L'ultimo capitolo è dedicato al più classico dei quadretti elbani del passato: la vendemmia. Il titolo è semplicemente “Vintage”. E forse Averil non lo sceglie a caso, con il suo duplice significato: vendemmia, appunto, oltreché nel senso, ormai entrato anche nel gergo comune italiano, di qualcosa dal gusto antico. Sconsolato finale di quella sensazione che ci accompagna per tutto il libro, cioè che l'autrice ha la piena consapevolezza di raccontare una Arcadia che di lì a poco si dissolverà.

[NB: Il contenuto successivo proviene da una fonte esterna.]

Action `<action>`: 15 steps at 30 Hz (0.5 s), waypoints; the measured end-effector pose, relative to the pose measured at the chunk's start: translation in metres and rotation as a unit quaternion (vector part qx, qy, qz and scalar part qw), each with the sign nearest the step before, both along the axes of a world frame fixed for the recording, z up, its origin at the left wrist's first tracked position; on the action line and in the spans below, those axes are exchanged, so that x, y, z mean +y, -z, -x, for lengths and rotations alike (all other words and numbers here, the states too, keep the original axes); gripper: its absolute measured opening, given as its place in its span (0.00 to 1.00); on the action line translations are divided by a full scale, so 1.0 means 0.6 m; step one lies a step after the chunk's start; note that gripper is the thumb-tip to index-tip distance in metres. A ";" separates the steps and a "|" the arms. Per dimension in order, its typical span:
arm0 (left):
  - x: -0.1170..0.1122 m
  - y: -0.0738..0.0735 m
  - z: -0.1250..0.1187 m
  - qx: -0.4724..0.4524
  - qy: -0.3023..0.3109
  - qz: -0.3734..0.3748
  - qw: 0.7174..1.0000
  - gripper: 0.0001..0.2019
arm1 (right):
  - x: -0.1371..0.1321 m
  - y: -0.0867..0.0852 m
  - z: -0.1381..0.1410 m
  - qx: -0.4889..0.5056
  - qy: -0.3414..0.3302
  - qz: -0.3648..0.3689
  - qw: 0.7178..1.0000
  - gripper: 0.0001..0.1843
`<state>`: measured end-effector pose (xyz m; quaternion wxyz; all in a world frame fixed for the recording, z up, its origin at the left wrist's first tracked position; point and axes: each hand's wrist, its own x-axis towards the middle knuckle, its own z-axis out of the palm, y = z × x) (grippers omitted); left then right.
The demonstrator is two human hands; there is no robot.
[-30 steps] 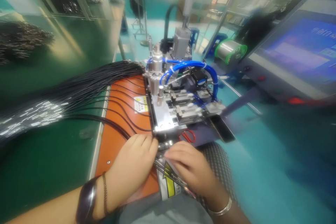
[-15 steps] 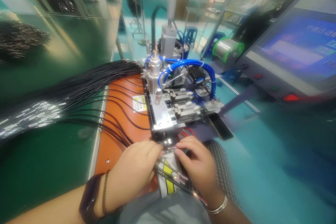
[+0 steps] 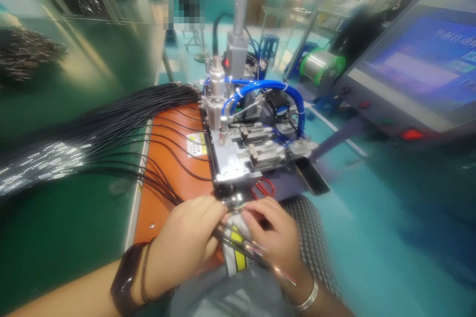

La sensazione è ben espressa da un brano, piuttosto lungo e di cui riportiamo solo l'inizio, a pag. 25. Il giornalista Mario Bitossi dice all'autrice che l'Elba e soprattutto le sue nuove generazioni sono inesorabilmente avviate verso il turismo. E Averil annota: “Non posso sopportarlo. Scoprivo di vedere l'Elba come, ahimè, molti giovani elbani volevano vederla: ogni superba baia con il suo solitario splendore profanata da non uno ma molti bar placcati di cromo, ciascuno con il suo juke-box eternamente in funzione; le sue scogliere e rupi segnate da alte strade, larghe abbastanza per i continui passaggi di torpedoni (con accompagnamento radiofonico); i suoi promontori cementificati in parcheggi; le greggi di affascinanti turisti a cui loro stessi si promettono amorevolmente. Ma peggio di tutto era contemplare che genere di persone il turismo produce: venduti alla dipendenza dei forestieri, impegnati a piacere a tutti i costi, per estorcere denaro e ancora più denaro per ancora più 'attrazioni', in un misto di servilismo e insolenza”. Forse è un tantino più cupo della realtà. Ma va dato atto all'autrice che è espresso con il cuore di una sincera innamorata dell'Elba.